We learn how Pippa (played by Lively as a younger version) ran away from home, escaping her lunatic mom (Bello) and passive dad (Tim Guinee). She ends up living with her lesbian aunt (Weigert) and her girlfriend (Moore) only to end up becoming addicted to pills and falling in love with-and marrying-a publishing editor (Arkin) who's thirty years her senior.
And this is where we first meet her, she's just moved in with her husband to a retirement community trying to find something new to do, while learning that she might be going insane.
Written and directed by Miller (who also wrote the book the film is based on) "The Lives of Pippa Lee" is obviously its creator's lovechild and as such Miller has trouble knowing what to tell, what to conceal and she doesn't want to give us a bad impression about the people she so devotedly wrote, re-wrote and directed.

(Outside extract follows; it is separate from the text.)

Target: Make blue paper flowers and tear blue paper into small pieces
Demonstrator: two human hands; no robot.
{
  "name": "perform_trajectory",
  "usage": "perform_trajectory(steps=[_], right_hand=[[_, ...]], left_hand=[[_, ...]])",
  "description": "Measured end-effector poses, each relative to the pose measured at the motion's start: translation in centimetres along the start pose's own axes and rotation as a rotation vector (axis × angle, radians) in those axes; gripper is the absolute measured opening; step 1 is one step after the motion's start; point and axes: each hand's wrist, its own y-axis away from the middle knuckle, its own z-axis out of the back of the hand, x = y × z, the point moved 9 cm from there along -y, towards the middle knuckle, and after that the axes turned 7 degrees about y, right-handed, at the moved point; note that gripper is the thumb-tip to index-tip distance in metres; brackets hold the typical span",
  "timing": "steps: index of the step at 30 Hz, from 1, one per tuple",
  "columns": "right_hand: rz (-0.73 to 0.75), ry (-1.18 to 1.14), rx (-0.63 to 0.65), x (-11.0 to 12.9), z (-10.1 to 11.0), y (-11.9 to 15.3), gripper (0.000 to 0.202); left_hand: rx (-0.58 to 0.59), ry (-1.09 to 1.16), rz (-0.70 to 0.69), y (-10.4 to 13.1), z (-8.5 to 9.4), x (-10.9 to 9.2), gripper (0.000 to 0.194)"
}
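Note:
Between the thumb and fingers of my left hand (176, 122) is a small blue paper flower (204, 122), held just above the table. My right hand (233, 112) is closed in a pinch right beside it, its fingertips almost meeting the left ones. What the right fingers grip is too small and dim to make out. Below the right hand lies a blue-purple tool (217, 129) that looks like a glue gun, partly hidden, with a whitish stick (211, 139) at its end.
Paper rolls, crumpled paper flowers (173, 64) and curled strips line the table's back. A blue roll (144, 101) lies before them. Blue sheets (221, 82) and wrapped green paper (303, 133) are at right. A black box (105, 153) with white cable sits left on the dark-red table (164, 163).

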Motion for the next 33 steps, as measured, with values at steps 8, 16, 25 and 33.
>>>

Therefore the characters are actually very interesting, even if sometimes they're stuck with ridiculous dialogues and selfconscious quips, but there is absolutely no real plot to follow.
She just keeps inserting new elements (even if they're old because they're Dickensian flashbacks) to make her heroine more appealing.
One of those elements includes new neighbor Chris (Reeves) who more than not turns out to be an excuse for Miller to pull all her deus ex machina moves.
But even with all her tricks and stylistic juxtapositions Miller can never really justify what she's doing and the "many" lives of Pippa Lee are reduced to her being single and then married.
Working with Wright Penn as top accomplice ("to be perfectly honest I've had enough of being an enigma" she teases) they make an event out of what turns out to be a not quite fascinating life.
The actress is at her best, she's tender and loving with Arkin, she's motherhood personified with the actors who play her kids (Kazan and McDonald) and she does her best Marcia Cross when she has to share scenes with her neurotic friend (Ryder).
Underneath her undeniable sexiness and appeal Wright Penn is above all bewitching. Try to take your eyes away from her and you won't be able to.
If only the movie had something else to say (we often wonder why do we need to know about this woman's life) instead of settling for facile resolutions and awkward quirk, then we would have been in for a real treat.
Because as it is, the movie comes, goes and Pippa is still as much of a mystery to us when the movie ends. "I feel like this is just the beginning" she says in the last scene, but perhaps only Miller is willing to go on this journey with her.